Un froncement de sourcils vint foncer le visage du père de l’enfant. Il était déjà dans une forte et profonde réflexion, et, je ne pouvais que l’envier sur ce point. Les parents recherchant d’eux-mêmes les indices malgré la douleur étaient rares, mais légitimes. Peu pouvaient agir ainsi ; moi-même n’aurais pu agir de la sorte : je ne saurai que faire, je ne saurai pas savoir et reconnaître la vérité. Je mourrai par la folie, mais fort heureusement, je ne suis jamais allé jusqu’à ce point de conscience, et ce même pour de simples amis ou pour des membres de ma famille. Je restais celui qu’on voulait que je sois. Véridique.

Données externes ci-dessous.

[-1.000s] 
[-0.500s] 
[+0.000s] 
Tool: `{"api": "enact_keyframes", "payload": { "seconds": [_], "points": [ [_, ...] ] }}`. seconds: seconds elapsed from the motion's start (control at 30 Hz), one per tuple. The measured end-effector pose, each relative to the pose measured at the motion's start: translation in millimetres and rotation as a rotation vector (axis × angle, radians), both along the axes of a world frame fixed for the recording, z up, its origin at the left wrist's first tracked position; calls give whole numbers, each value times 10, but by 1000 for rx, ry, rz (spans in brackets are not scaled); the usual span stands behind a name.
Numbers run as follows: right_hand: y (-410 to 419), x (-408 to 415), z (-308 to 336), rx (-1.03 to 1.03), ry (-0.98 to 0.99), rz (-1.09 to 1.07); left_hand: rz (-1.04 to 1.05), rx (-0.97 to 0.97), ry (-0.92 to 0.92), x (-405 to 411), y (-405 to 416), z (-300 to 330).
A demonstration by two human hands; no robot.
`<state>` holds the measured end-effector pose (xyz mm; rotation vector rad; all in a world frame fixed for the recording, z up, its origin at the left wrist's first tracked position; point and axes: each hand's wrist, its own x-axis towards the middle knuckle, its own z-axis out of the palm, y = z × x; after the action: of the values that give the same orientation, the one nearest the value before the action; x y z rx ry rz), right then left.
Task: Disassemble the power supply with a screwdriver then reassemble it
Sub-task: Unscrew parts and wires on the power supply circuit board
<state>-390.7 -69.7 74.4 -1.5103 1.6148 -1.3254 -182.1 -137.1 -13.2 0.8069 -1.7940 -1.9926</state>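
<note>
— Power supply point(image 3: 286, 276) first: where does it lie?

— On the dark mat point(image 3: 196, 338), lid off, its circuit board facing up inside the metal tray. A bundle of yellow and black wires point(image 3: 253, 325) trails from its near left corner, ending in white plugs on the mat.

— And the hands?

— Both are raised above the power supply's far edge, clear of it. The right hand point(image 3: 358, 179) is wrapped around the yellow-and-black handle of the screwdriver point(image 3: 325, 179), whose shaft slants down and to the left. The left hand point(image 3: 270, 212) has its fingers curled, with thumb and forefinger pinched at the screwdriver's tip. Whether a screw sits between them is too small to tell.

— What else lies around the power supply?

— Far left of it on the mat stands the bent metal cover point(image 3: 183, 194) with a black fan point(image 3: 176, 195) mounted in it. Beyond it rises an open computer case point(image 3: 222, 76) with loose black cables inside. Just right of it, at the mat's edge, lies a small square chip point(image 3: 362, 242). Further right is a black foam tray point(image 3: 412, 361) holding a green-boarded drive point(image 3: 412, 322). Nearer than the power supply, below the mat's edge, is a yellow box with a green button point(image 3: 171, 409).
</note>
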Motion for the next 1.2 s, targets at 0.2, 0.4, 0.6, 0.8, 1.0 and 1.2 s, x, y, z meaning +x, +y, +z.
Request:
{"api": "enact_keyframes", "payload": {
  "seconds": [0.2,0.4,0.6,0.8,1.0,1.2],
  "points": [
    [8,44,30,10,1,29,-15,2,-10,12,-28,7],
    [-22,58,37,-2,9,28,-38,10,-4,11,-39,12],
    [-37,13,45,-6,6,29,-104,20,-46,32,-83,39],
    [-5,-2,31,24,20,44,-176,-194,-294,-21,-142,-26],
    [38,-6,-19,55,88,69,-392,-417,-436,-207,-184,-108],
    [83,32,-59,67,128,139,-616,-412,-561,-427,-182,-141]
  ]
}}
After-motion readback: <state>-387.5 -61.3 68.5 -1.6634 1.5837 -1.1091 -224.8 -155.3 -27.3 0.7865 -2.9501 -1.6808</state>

Mais pour ce môme, tout semblait bien différent. Peut-être était-ce à cause de la manière brutale avec laquelle il eut été tué, mais cela m’était important : j’avais cette envie de rendre à ce crétin, ce meurtrier, la monnaie de sa pièce, centime par centime.
Il était hors de question, pour moi, qu’il s’en sorte impunément ! Et si je possédais cette occasion de remonter le temps, je me dirai à moi-même : « C’est bon, Jonathan, tu es sur la bonne voie, mais fais tout de même attention, le meurtrier est bien plus proche de ce que tu ne crois ! Reste attentif, et tu l’auras… ».
Alors que les paroles des paroles se retranscrivaient en glissant sur le papier, une impression d’insatisfaction me prit de plein fouet. Il me manquait tellement d’informations ; la version des faits de la tante Diekans, Ellie. Je me devais de la rencontrer, et le plus rapidement possible.